Dengue makes an early appearance this season

Mumbai: BMC may have been successful in getting a grip on malaria cases this monsoon, but city doctors are now worried about the rising number of dengue cases. 

    According to BMC statistics, more than 115 Mumbaikars had to be admitted to various city hospitals since the start of monsoon this year compared to 96 in the corresponding period last year. While fewer people have died due to dengue, what is surprising is the fact that the virus generally gets more rampant in the latter half of monsoon and not June and July. 
    What is also worrying doctors is that several patients suffering from dengue do not test positive for it, which makes diagnosis and treatment difficult. 

    "We have been getting a lot of dengue cases," said Dr Hemant Thacker, who consults in Breach Candy and Bhatia hospitals. "After viral infections, dengue charts second in the list of diseases currently," he said. 
    Doctors said that unlike earlier, when the disease used to be a feature of the August-October months, it has now become endemic. "Just like 

malaria, we see dengue cases round the year now.

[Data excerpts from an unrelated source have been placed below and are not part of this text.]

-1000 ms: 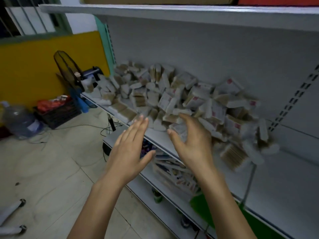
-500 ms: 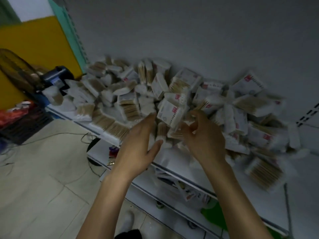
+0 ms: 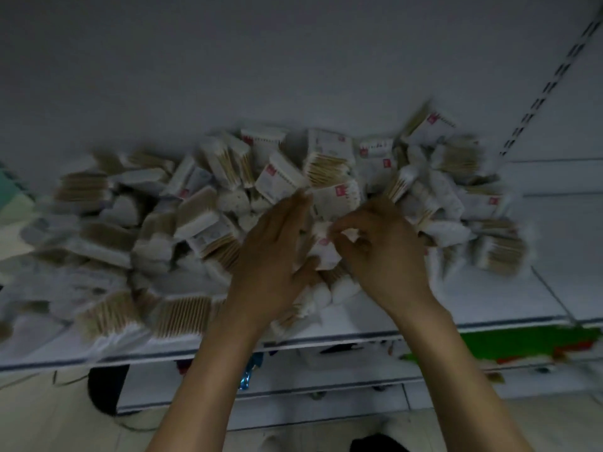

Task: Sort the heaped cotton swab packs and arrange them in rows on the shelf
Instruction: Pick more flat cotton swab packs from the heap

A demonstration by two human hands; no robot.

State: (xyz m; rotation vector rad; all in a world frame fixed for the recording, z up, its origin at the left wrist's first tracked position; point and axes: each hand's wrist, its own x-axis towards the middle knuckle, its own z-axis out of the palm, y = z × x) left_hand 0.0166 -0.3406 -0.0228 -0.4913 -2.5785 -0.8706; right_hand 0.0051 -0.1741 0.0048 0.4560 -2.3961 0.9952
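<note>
Both hands have pushed in from the shelf edge to the middle of the heap, and the view has tipped down over it.

Head view: the heap of crinkly white plastic cotton swab packs (image 3: pixel 182 223), blocky, with tan wooden sticks in ribbed rows and small red labels, lies jumbled on the smooth white metal shelf (image 3: pixel 489 301), against its matt grey back panel (image 3: pixel 293 60). The left hand (image 3: pixel 270 256) rests on the heap, fingers nearly straight, thumb spread, holding nothing. The right hand (image 3: pixel 381 256), just beside it, curls its fingers, pinching one small crumpled white pack with a red label (image 3: pixel 323 247).
</note>
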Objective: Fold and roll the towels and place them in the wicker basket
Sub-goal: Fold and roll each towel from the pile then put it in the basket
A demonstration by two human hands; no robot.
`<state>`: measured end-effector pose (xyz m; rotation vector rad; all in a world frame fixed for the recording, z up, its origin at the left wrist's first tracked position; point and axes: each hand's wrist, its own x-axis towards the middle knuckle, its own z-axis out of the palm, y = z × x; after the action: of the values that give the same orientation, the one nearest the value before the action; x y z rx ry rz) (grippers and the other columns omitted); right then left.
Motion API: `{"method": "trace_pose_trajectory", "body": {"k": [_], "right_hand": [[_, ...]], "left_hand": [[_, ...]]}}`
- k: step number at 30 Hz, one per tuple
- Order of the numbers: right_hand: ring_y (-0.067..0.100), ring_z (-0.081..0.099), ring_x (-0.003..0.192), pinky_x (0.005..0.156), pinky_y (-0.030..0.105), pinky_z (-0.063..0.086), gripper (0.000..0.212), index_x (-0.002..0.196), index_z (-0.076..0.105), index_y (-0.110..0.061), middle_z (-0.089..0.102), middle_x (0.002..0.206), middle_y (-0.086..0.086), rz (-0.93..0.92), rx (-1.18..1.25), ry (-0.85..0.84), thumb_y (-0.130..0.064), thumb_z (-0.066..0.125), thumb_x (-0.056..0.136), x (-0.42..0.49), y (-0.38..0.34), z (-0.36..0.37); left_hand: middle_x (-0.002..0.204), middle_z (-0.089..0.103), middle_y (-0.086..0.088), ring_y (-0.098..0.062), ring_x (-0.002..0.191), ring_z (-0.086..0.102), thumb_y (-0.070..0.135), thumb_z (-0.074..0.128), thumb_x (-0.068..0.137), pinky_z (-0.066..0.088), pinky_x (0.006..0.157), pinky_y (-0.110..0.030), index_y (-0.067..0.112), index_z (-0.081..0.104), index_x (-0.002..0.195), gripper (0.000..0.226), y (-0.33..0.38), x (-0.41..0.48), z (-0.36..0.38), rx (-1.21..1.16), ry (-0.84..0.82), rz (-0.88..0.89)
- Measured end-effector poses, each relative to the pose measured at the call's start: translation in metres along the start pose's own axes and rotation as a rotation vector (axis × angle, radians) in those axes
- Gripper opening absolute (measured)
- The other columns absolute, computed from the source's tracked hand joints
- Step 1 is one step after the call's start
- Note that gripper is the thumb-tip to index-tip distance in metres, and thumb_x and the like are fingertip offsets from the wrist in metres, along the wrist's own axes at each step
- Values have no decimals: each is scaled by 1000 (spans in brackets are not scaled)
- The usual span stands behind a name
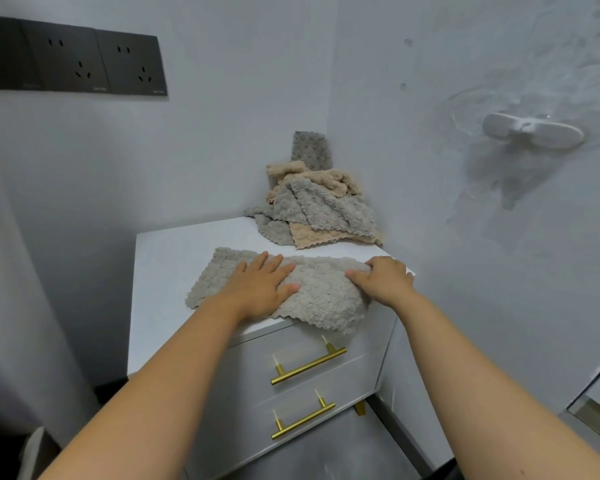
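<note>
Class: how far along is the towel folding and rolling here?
Nothing looks finished: no rolled towel is in view. In hand: the left hand presses one grey towel flat on the cabinet while the right hand grips its edge. Left: the heap of towels in the corner.

A grey towel [326,296] lies spread along the front edge of the white drawer cabinet [174,251], its near right part drooping over that edge above the upper brass handle [309,365]. The left hand [264,285] presses flat on the towel's middle, fingers straight. The right hand [383,278] grips the towel's bunched end at the cabinet's front right corner, fingers curled. A heap of grey and beige towels [319,209] sits in the far right corner, against the wall. Dark wall sockets [73,60] are mounted upper left.
</note>
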<state>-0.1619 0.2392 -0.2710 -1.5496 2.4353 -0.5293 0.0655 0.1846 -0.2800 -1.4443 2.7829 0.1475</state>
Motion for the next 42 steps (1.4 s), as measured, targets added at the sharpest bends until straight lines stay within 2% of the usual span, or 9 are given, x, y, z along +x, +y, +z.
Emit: {"method": "trace_pose_trajectory", "body": {"k": [3, 7, 10, 15, 20, 27, 32, 38, 42], "right_hand": [[28, 53, 101, 87, 40, 44, 27, 80, 58, -17, 60, 94, 5, -34, 219, 53, -44, 63, 83, 2, 0, -3], [18, 43, 65, 55, 26, 32, 34, 60, 44, -19, 44, 64, -3, -92, 540, 167, -25, 67, 85, -1, -7, -10], [24, 50, 66, 62, 31, 39, 34, 60, 49, -14, 52, 67, 6, -19, 763, 197, -27, 65, 87, 7, -13, -14], [27, 51, 63, 64, 31, 42, 44, 53, 43, -8, 48, 55, 7, 179, 537, 223, -23, 60, 91, 12, -1, -3], [29, 61, 60, 61, 37, 58, 39, 81, 59, 1, 61, 73, 16, 228, 657, 21, -36, 66, 86, 7, 1, -19], [22, 54, 60, 69, 38, 54, 17, 84, 56, 0, 55, 71, 16, 246, 742, -215, 5, 71, 79, -27, -4, -36], [19, 47, 52, 45, 26, 46, 16, 90, 58, 2, 53, 66, 12, 321, 920, -181, 2, 70, 80, -34, -11, -26], [17, 43, 57, 53, 25, 33, 27, 61, 50, -13, 47, 62, 5, 42, 862, 35, -7, 65, 82, -29, -17, -35], [17, 53, 62, 62, 27, 43, 24, 75, 58, -20, 59, 66, 4, -137, 801, 107, 2, 62, 84, -36, -21, -52]], "left_hand": [[161, -4, 3, -18, 147, -9, 56, 15, 98, -3, 118, -48, 33, 5, 152, 60, 2, -1, 1, 4, 10, -10], [161, -2, 3, -19, 148, -7, 57, 16, 98, -2, 118, -51, 33, 7, 152, 60, 2, -1, 1, -3, 32, -19], [161, 2, 3, -19, 148, -6, 57, 18, 97, 0, 118, -53, 33, 12, 152, 60, 0, -1, 0, 1, 71, -8], [161, 1, 5, -18, 148, -4, 60, 14, 96, -2, 118, -52, 35, 11, 152, 61, 0, 0, 1, -18, 38, -63], [161, 1, 5, -19, 148, -3, 59, 14, 97, -1, 116, -52, 35, 10, 152, 60, 0, 4, 2, 3, 50, -97], [161, 1, 4, -21, 148, -3, 58, 14, 97, -1, 116, -53, 35, 9, 152, 59, 2, 2, 3, 31, 71, -106], [160, -12, 2, -22, 146, -16, 63, 12, 95, -8, 115, -53, 37, 1, 152, 64, 5, 1, 4, -2, 16, -154], [161, -8, 0, -26, 147, -6, 65, 18, 94, 3, 116, -58, 35, -1, 152, 68, 11, 1, -6, -9, -101, -153], [152, 32, -10, -29, 136, 34, 59, 49, 89, 32, 109, -42, 24, 16, 151, 79, 15, -6, -46, -106, -66, -62]]}}
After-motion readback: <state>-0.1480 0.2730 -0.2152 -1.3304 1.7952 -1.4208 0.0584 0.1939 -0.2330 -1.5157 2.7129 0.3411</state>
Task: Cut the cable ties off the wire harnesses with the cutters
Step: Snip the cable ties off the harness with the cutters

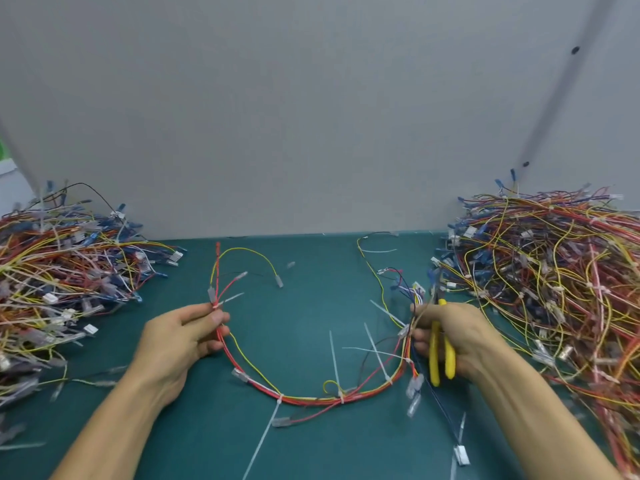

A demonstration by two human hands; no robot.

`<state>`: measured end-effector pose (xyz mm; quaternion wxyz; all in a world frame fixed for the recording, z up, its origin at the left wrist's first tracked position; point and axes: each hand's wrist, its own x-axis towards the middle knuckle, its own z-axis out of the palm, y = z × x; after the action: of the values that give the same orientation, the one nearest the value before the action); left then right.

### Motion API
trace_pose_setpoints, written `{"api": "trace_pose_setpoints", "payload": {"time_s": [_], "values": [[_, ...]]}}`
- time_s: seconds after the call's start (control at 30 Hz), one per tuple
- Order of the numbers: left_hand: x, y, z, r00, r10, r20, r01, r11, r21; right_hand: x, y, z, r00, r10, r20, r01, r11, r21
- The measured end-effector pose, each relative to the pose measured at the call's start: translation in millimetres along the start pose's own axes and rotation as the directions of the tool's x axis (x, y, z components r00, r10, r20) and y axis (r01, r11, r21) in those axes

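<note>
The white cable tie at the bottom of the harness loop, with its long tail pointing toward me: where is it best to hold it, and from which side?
Probably grip the cable tie by its long free tail, from the near side. The tail lies flat on the mat, clear of the harness, so fingers fit there; its head sits tight on the wires.

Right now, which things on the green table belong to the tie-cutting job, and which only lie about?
In use:
- red and yellow wire harness, held by left hand and right hand
- yellow-handled cutters
- white cable ties on harness

Lying about:
- left wire pile
- right wire pile
- loose white connector
</note>
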<state>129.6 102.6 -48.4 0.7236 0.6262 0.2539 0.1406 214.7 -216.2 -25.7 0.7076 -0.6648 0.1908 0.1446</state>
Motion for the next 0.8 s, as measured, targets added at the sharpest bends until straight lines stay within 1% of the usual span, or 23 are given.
{"api": "trace_pose_setpoints", "payload": {"time_s": [0.2, 0.5, 0.8], "values": [[0.5, -1.2, 1.2, 1.0, 0.019, 0.019, -0.019, 1.0, 0.003, 7.0, -0.3, -3.6, 0.999, 0.032, 0.01, -0.033, 0.998, 0.056], [4.1, -1.6, -0.3, 1.0, 0.0, 0.0, 0.0, 0.999, -0.054, 14.1, 4.2, -4.9, 1.0, 0.016, 0.013, -0.016, 0.999, 0.031], [3.9, 4.4, -2.9, 0.999, -0.045, 0.03, 0.048, 0.995, -0.085, 19.7, 6.7, -9.0, 0.999, 0.018, 0.048, -0.019, 0.999, 0.034]]}}
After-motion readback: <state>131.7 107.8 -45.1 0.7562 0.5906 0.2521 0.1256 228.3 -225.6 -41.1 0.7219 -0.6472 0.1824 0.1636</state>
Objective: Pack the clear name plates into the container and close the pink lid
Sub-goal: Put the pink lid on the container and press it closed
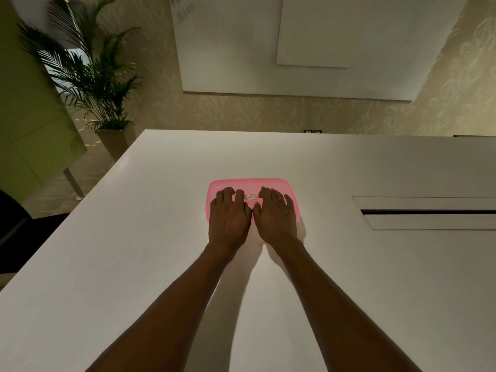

They do increase in the monsoon months, but it's no surprise that dengue cases are higher this time than last July," said Dr Altaf Patel, who 
consults in Jaslok Hospital. 
    While anopheles or malaria-spreading mosquitoes need large water bodies to breed in, stagnant water and excess humidity, dengue-spreading aedes agyptes does not need excess water, and can breed in small containers, tyres and flower pots. Patel attributes the breeding of dengue mosquitoes to the change in the city's environment. 
    "Aedes agyptes needs a bit of cooler 
climate and less rains to breed in. But Mumbai's climate is such that the mosquito breeds even in the standard home containers," he said. 
Another worrying factor that the doctors are noticing now 
is that though all the symptoms point towards dengue, many patients test negative for the disease. "We get many patients who have clear symptoms of dengue but test negative. In such a case, we have to go ahead with diagnosis depending on the symptoms alone. The patients do respond to the treatment," said Dr Thacker. 
    Dr Jayanti Shastri, head of microbiology at civic-run Nair Hospital said that it depends on when the patient goes for a test. "The antigen detection test, which is done from day three to day seven of the fever, is very specific and doesn't fail. But it is the antibody detection test, which is done after a week of fever, which is troublesome. It has varied sensitivity and specificity, which may show no dengue in a patient who has the disease," she said.